Faces of UVU: Jaxon Olsen

   

Major: Finance

Minor: Business Management 

Graduated:  2019

I can learn all the skills needed in medical school, but my experiences with UVU Student Life taught me to embrace empathy. It opened my eyes to what education really is and what you can do in college. I now see education as a more holistic combination of research, service, and leadership.

From first-generation student to first-year medical student, Jaxon Olsen has paved his own way in higher education. During his UVU academic career, a large portion of his drive came from motivators outside of the classroom including personal dedication, his wife’s support, and a strong dose of student life involvement.

The youngest of six children (with his twin sister), Jaxon’s parents raised their family insisting that they go to college.

“Because neither of my parents went to college, it was important to them that my siblings and I did. I grew up really wanting to go, but because I was a first-generation student, I didn’t know what to expect,” Jaxon said.

What Jaxon did know when he enrolled at UVU was that he wanted to major in something that involved problem-solving. He declared himself a finance major and pursued a minor in business management. His education took an interesting turn when Summer Valente, director of the Center for Social Impact, came to one of his business courses and talked about the center’s need for Alternative Spring Break trip leaders. Jaxon applied for the position and led a trip to Portland, Oregon, where he and other UVU students helped community partners combat homelessness.

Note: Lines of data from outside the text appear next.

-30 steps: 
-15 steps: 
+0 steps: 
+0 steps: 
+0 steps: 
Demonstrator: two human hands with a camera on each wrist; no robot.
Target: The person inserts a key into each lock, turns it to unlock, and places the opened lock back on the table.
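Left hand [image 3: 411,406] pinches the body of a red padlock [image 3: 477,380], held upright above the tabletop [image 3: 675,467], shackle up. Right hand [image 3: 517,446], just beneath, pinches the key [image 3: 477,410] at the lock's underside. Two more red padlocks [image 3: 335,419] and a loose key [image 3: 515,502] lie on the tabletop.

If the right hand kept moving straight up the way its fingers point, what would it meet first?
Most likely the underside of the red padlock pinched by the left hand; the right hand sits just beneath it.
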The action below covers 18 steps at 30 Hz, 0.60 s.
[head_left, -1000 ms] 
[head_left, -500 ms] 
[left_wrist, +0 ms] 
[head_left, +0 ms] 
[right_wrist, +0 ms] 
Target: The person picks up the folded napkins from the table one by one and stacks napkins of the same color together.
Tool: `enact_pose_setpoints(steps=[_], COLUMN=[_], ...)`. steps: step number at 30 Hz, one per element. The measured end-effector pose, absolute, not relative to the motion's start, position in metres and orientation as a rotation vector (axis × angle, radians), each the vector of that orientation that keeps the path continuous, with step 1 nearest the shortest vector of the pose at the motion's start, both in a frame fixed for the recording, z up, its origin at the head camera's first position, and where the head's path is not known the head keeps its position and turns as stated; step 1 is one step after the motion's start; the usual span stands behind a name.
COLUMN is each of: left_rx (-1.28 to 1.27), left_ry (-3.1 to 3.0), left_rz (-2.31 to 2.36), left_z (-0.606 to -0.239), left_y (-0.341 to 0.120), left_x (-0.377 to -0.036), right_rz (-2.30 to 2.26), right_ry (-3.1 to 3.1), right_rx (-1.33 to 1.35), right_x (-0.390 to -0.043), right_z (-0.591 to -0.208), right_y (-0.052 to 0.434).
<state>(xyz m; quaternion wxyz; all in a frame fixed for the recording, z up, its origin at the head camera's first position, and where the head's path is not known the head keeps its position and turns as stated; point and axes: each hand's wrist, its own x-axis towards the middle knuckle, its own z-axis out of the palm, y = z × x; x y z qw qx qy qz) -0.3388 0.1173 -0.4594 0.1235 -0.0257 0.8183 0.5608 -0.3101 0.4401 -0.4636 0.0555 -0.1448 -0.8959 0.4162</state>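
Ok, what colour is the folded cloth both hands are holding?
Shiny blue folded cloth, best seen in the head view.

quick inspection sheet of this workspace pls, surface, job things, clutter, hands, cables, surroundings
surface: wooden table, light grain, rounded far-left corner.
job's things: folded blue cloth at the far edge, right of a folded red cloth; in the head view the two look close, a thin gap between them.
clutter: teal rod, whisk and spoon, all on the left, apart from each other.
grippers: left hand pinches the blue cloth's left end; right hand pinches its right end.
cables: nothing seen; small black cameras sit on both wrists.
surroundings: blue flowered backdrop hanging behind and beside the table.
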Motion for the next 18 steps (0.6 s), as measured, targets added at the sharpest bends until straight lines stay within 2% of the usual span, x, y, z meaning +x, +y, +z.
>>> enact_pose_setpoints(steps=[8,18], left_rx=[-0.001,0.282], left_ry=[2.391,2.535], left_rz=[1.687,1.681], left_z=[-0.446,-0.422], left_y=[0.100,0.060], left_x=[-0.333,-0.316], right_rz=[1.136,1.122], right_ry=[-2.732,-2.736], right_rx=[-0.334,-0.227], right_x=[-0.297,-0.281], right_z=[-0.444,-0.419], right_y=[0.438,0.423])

 That single experience left such an impact on Jaxon that he ran for multiple leadership positions within Student Life. He was elected as president of the Service Council of the Center for Social Impact and chief justice of UVUSA. While in these roles he managed a student voting registration campaign, practiced parliamentary procedure, and oversaw Pizza and Politics, a guest speaker series that invites students to discuss timely controversial subjects like gun control or the refugee crisis.

 “A lot of what I learned from serving in Student Life were things that would be really difficult to teach in a classroom,” Jaxon said. “Handling conflict between colleagues, solving problems, experiencing real-world situations, interacting with students from different backgrounds and gender identifiers — all of these things helped me become a more empathetic leader.”

 From having unknown expectations of college to becoming a student leader, Jaxon describes his time at UVU as “a period of growth” that continues to influence his life today as a medical student at University of Utah.

 “I can learn all the skills needed in medical school, but my experiences with UVU Student Life taught me to embrace empathy,” Jaxon said. “It opened my eyes to what education really is and what you can do in college. I now see education as a more holistic combination of research, service, and leadership.”